Scan the data, and whenever a line contains "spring", copy it.

▶ Source material
========================

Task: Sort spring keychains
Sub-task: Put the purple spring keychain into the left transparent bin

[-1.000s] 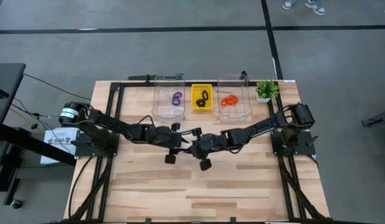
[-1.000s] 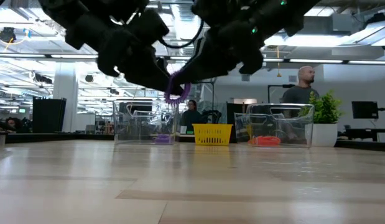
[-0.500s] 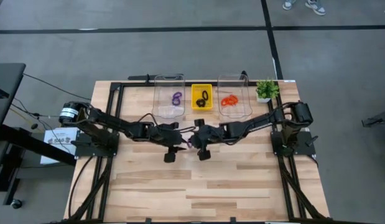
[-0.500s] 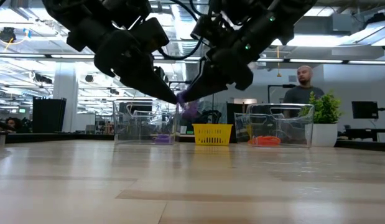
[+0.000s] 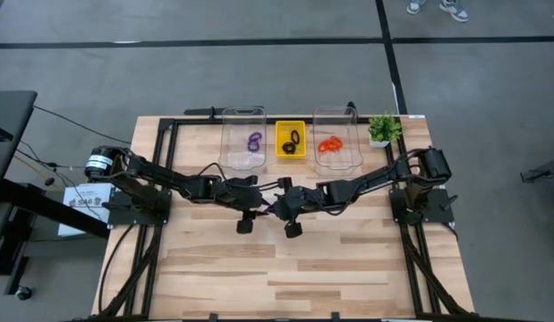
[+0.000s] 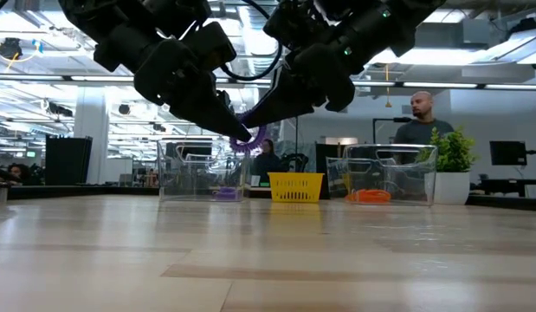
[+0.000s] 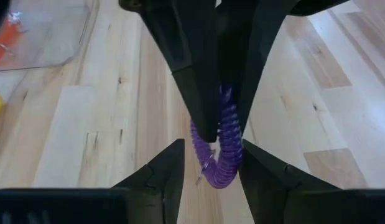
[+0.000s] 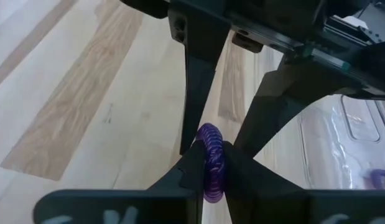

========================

▶ Answer space
Task: Sort spring keychains
Sub-task: Put the purple spring keychain into the left transparent bin

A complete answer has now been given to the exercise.